> **TO DO**: Read through the listing below and copy each line in which the word "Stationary" occurs.

> **WORKING DATA**:
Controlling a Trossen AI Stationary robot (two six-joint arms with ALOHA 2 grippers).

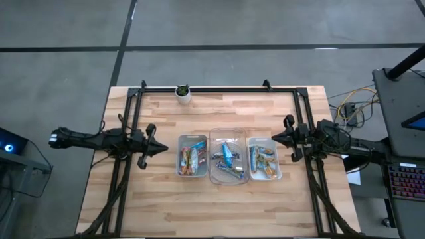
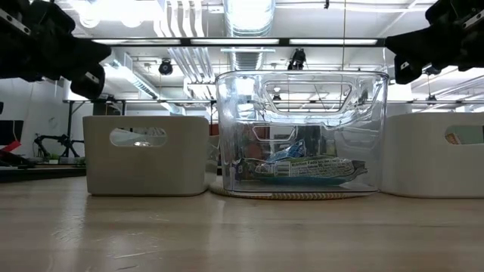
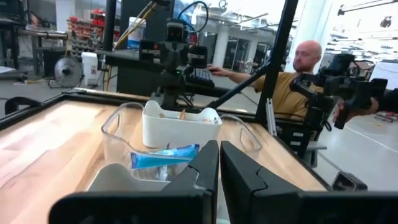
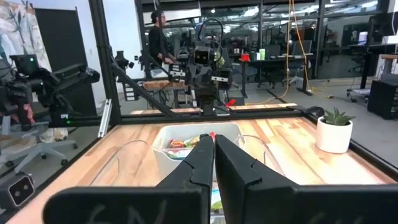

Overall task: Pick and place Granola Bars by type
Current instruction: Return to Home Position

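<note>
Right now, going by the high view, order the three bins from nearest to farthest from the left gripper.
1. Left bin: first in the row, just past the tip of the left gripper.
2. Clear bin: middle of the row.
3. Right bin: far end of the row, next to the right gripper.

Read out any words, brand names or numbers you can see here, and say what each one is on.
No text here can be read.
On the blue granola bar in the clear bin, low view: bands of print on the wrapper, too blurred to read.
On the brown-orange granola bars in the left bin, high view: print too small to read.
On the green-tan granola bars in the right bin: print too small to read.
</note>
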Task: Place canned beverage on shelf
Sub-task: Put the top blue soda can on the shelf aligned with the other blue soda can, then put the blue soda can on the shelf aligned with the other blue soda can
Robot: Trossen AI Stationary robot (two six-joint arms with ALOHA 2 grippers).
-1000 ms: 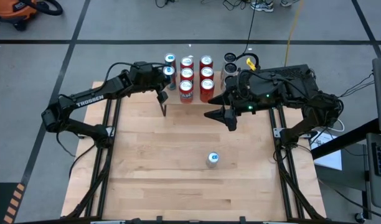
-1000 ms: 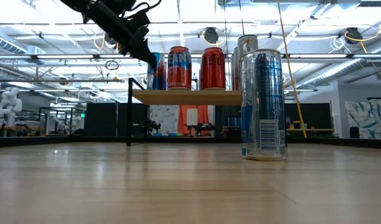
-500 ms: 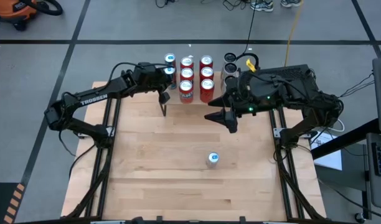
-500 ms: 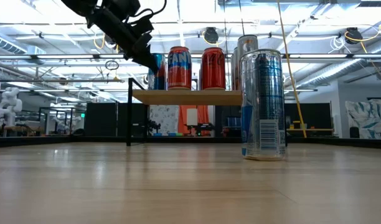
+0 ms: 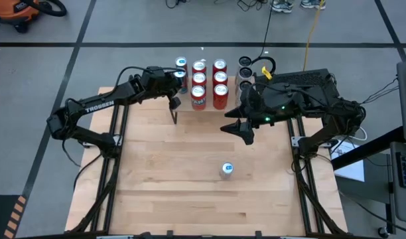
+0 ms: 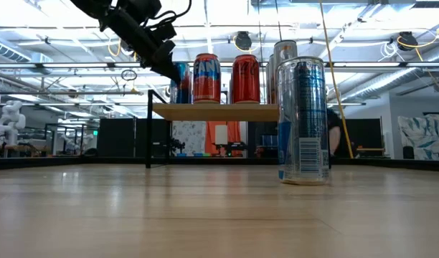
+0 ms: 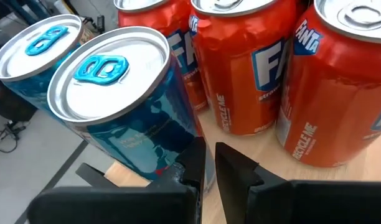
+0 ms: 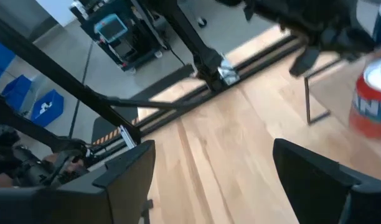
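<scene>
Shelf: small low shelf (image 5: 231, 83) with a light wooden top on thin black legs, at the far middle of the light wooden table (image 5: 190, 172)
Cans on the shelf: six red Fanta cans (image 5: 220, 90) in two columns, two blue cans with silver tops (image 5: 181, 63) at the shelf's left end, dark-topped cans (image 5: 245, 63) at its right end
Left gripper (image 5: 174, 101): at the shelf's left end, just beside the nearer blue can (image 7: 125, 106); the fingers (image 7: 237, 168) are nearly together with only a thin gap, holding nothing
Right gripper (image 5: 239, 128): hovers over the table in front of the shelf's right end, apart from every can; its fingers (image 8: 315, 174) are spread wide and empty
Loose can: a tall blue-and-silver canned beverage (image 5: 226, 170) stands upright alone on the table, well apart from the shelf and both grippers, still off the shelf
</scene>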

> **RESULT OF THIS TASK**:
Controlling a Trossen AI Stationary robot (two six-joint arms with ALOHA 2 grippers).
Robot: Trossen AI Stationary robot (two six-joint arms with ALOHA 2 grippers).

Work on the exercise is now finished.